Skip to main content
The Extract API allows you to extract specific structured data from documents using natural language instructions or schemas.

Basic Usage

from reducto import Reducto

client = Reducto()

response = client.extract.run(
    input="https://example.com/invoice.pdf",
    instructions={
        "schema": {
            "invoice_number": "string",
            "date": "string",
            "total_amount": "number",
            "line_items": "array"
        }
    }
)
print(response)

Method Signature

client.extract.run(
    input: str,
    instructions: dict | None = None,
    parsing: ParseOptions | None = None,
    settings: dict | None = None,
    async_: ConfigV3AsyncConfig | None = None
) -> ExtractRunResponse

Parameters

input
string
required
The URL of the document to extract from. You can provide:
  • A publicly available URL
  • A presigned S3 URL
  • A reducto:// prefixed URL from the /upload endpoint
  • A jobid:// prefixed URL from a previous parse invocation
  • A list of URLs (for multi-document pipelines, V3 API only)
instructions
object
Instructions for data extraction. Can be either:
  • A schema object defining the structure to extract
  • Natural language instructions describing what to extract
parsing
ParseOptions
Configuration options for parsing the document. If you’re passing in a jobid:// URL, this will be ignored.
settings
object
Settings to control the extraction process.
async_
ConfigV3AsyncConfig
Configuration for asynchronous processing.
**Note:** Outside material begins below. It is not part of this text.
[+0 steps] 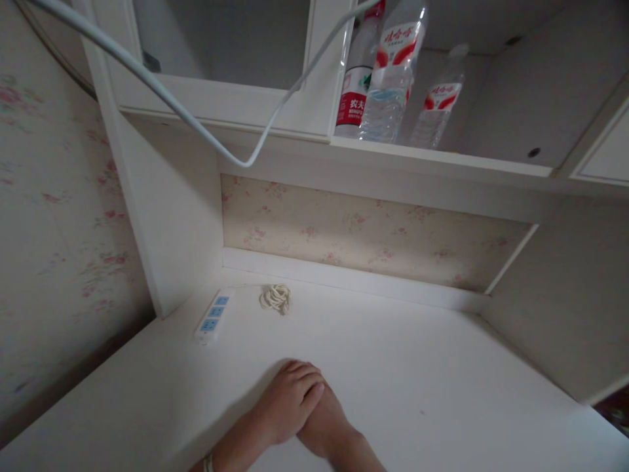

When provided, returns immediately with a job ID.

Schema-Based Extraction

Define a schema to extract specific fields:
from reducto import Reducto

client = Reducto()

# Define extraction schema
schema = {
    "company_name": "string",
    "revenue": "number",
    "employees": "number",
    "founded_date": "string",
    "headquarters": {
        "city": "string",
        "country": "string"
    }
}

response = client.extract.run(
    input="https://example.com/company-report.pdf",
    instructions={"schema": schema}
)

# Access extracted data
print(response.data)

Natural Language Instructions

Use natural language to describe what to extract:
from reducto import Reducto

client = Reducto()

response = client.extract.run(
    input="https://example.com/contract.pdf",
    instructions={
        "prompt": "Extract all parties involved in the contract, the contract start date, end date, and key obligations for each party."
    }
)

print(response.data)

Extract with Custom Parsing

Combine extraction with custom parsing options:
from reducto import Reducto

client = Reducto()

response = client.extract.run(
    input="https://example.com/document.pdf",
    instructions={
        "schema": {
            "section_titles": "array",
            "key_figures": "array"
        }
    },
    parsing={
        "enhance": {
            "summarize_figures": True
        },
        "formatting": {
            "add_page_markers": True
        }
    }
)

Async Job Processing

For large documents or batch processing, use async jobs:
from reducto import Reducto

client = Reducto()

# Start an async extraction job
job = client.extract.run_job(
    input="https://example.com/large-document.pdf",
    instructions={
        "schema": {
            "field1": "string",
            "field2": "number"
        }
    },
    async_={
        "webhook": {"url": "https://example.com/webhook"}
    }
)

print(f"Job ID: {job.job_id}")

# Poll for results
result = client.job.get(job.job_id)

Reusing Parsed Documents

Extract from a document that was previously parsed:
from reducto import Reducto

client = Reducto()

# First parse the document
parse_response = client.parse.run(
    input="https://example.com/document.pdf"
)

# Then extract using the job ID (no re-parsing needed)
extract_response = client.extract.run(
    input=f"jobid://{parse_response.job_id}",
    instructions={
        "schema": {"key_data": "string"}
    }
)

Complex Schema Example

from reducto import Reducto

client = Reducto()

# Extract structured data from financial statements
schema = {
    "company_info": {
        "name": "string",
        "ticker": "string",
        "fiscal_year": "string"
    },
    "financial_metrics": {
        "revenue": "number",
        "net_income": "number",
        "eps": "number",
        "operating_expenses": "number"
    },
    "balance_sheet": {
        "total_assets": "number",
        "total_liabilities": "number",
        "shareholders_equity": "number"
    },
    "key_risks": "array"
}

response = client.extract.run(
    input="https://example.com/10k-filing.pdf",
    instructions={"schema": schema}
)

print(response.data)